**To do:**
The expected output is the data itself, duplicated in full.

**Recorded data:**
+++++

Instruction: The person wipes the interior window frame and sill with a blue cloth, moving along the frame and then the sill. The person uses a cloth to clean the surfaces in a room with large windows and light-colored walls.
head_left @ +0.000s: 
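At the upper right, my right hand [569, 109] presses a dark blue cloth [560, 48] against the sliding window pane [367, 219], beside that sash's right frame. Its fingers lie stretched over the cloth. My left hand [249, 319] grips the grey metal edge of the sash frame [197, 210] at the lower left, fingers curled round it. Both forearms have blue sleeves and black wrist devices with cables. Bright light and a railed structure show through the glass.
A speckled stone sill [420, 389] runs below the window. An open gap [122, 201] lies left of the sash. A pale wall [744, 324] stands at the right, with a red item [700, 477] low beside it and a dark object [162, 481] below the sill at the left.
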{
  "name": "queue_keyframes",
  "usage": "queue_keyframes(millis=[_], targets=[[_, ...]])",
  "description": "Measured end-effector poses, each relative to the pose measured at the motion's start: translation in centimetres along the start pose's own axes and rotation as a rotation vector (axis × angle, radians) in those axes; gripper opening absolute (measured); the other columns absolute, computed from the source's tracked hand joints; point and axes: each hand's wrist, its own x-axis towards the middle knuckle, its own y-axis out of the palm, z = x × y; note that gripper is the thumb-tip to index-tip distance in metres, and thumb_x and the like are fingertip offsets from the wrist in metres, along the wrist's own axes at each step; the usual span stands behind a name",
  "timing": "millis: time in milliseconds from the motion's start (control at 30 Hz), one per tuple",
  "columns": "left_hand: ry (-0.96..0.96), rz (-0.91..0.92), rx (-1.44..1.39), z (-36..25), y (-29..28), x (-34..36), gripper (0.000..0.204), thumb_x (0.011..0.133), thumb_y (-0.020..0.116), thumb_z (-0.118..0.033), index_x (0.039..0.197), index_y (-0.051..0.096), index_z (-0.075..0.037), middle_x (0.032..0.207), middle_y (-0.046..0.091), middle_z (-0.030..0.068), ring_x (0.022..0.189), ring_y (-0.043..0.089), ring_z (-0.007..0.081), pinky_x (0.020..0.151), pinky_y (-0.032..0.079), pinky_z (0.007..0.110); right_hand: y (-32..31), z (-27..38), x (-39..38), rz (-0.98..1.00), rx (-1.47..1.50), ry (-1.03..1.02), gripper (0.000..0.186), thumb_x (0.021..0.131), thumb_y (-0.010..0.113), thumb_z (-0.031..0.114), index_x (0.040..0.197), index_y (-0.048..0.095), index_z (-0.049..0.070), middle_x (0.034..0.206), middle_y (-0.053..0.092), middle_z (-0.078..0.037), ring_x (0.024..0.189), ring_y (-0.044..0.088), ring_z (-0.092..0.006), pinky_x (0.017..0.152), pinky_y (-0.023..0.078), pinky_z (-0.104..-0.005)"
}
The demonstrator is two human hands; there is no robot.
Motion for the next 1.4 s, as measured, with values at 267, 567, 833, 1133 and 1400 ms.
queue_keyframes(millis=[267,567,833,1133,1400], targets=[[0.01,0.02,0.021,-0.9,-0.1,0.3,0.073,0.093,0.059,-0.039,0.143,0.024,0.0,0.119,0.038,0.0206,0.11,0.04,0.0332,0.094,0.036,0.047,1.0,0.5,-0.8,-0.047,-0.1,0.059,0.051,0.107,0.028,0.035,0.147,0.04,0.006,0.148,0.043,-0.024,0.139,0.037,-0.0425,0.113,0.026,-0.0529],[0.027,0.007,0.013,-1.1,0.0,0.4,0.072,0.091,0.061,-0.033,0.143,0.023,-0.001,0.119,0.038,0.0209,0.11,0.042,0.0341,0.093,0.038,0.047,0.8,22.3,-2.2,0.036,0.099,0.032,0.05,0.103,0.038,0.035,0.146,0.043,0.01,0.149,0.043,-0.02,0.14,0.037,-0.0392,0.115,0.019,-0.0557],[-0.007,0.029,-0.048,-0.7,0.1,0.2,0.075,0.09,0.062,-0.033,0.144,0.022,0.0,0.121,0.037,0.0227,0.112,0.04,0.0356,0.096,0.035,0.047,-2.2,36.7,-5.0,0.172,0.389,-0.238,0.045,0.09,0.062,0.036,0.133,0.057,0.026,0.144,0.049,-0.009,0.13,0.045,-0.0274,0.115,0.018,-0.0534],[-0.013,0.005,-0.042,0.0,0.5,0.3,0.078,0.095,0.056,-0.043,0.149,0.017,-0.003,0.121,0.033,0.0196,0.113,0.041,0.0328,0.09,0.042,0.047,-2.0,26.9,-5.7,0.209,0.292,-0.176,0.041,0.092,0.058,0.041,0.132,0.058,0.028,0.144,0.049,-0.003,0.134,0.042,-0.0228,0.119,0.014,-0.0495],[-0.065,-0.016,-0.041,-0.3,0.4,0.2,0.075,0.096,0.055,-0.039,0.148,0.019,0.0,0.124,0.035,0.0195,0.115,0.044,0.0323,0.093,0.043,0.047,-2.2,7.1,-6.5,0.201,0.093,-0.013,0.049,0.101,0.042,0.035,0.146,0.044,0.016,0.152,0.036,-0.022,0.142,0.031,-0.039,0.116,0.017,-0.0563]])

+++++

**Response:**
Instruction: The person wipes the interior window frame and sill with a blue cloth, moving along the frame and then the sill. The person uses a cloth to clean the surfaces in a room with large windows and light-colored walls.
head_left @ +0.000s: 
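At the upper right, my right hand [569, 109] presses a dark blue cloth [560, 48] against the sliding window pane [367, 219], beside that sash's right frame. Its fingers lie stretched over the cloth. My left hand [249, 319] grips the grey metal edge of the sash frame [197, 210] at the lower left, fingers curled round it. Both forearms have blue sleeves and black wrist devices with cables. Bright light and a railed structure show through the glass.
A speckled stone sill [420, 389] runs below the window. An open gap [122, 201] lies left of the sash. A pale wall [744, 324] stands at the right, with a red item [700, 477] low beside it and a dark object [162, 481] below the sill at the left.
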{
  "name": "queue_keyframes",
  "usage": "queue_keyframes(millis=[_], targets=[[_, ...]])",
  "description": "Measured end-effector poses, each relative to the pose measured at the motion's start: translation in centimetres along the start pose's own axes and rotation as a rotation vector (axis × angle, radians) in those axes; gripper opening absolute (measured); the other columns absolute, computed from the source's tracked hand joints; point and axes: each hand's wrist, its own x-axis towards the middle knuckle, its own y-axis out of the palm, z = x × y; note that gripper is the thumb-tip to index-tip distance in metres, and thumb_x and the like are fingertip offsets from the wrist in metres, along the wrist's own axes at each step; the usual span stands behind a name",
  "timing": "millis: time in milliseconds from the motion's start (control at 30 Hz), one per tuple",
  "columns": "left_hand: ry (-0.96..0.96), rz (-0.91..0.92), rx (-1.44..1.39), z (-36..25), y (-29..28), x (-34..36), gripper (0.000..0.204), thumb_x (0.011..0.133), thumb_y (-0.020..0.116), thumb_z (-0.118..0.033), index_x (0.039..0.197), index_y (-0.051..0.096), index_z (-0.075..0.037), middle_x (0.032..0.207), middle_y (-0.046..0.091), middle_z (-0.030..0.068), ring_x (0.022..0.189), ring_y (-0.043..0.089), ring_z (-0.007..0.081), pinky_x (0.020..0.151), pinky_y (-0.032..0.079), pinky_z (0.007..0.110); right_hand: y (-32..31), z (-27..38), x (-39..38), rz (-0.98..1.00), rx (-1.47..1.50), ry (-1.03..1.02), gripper (0.000..0.186), thumb_x (0.021..0.131), thumb_y (-0.010..0.113), thumb_z (-0.031..0.114), index_x (0.040..0.197), index_y (-0.048..0.095), index_z (-0.049..0.070), middle_x (0.034..0.206), middle_y (-0.053..0.092), middle_z (-0.078..0.037), ring_x (0.024..0.189), ring_y (-0.044..0.088), ring_z (-0.092..0.006), pinky_x (0.017..0.152), pinky_y (-0.023..0.078), pinky_z (-0.104..-0.005)"
}
The demonstrator is two human hands; there is no robot.
Motion for the next 1.4 s, as measured, with values at 267, 567, 833, 1133 and 1400 ms.
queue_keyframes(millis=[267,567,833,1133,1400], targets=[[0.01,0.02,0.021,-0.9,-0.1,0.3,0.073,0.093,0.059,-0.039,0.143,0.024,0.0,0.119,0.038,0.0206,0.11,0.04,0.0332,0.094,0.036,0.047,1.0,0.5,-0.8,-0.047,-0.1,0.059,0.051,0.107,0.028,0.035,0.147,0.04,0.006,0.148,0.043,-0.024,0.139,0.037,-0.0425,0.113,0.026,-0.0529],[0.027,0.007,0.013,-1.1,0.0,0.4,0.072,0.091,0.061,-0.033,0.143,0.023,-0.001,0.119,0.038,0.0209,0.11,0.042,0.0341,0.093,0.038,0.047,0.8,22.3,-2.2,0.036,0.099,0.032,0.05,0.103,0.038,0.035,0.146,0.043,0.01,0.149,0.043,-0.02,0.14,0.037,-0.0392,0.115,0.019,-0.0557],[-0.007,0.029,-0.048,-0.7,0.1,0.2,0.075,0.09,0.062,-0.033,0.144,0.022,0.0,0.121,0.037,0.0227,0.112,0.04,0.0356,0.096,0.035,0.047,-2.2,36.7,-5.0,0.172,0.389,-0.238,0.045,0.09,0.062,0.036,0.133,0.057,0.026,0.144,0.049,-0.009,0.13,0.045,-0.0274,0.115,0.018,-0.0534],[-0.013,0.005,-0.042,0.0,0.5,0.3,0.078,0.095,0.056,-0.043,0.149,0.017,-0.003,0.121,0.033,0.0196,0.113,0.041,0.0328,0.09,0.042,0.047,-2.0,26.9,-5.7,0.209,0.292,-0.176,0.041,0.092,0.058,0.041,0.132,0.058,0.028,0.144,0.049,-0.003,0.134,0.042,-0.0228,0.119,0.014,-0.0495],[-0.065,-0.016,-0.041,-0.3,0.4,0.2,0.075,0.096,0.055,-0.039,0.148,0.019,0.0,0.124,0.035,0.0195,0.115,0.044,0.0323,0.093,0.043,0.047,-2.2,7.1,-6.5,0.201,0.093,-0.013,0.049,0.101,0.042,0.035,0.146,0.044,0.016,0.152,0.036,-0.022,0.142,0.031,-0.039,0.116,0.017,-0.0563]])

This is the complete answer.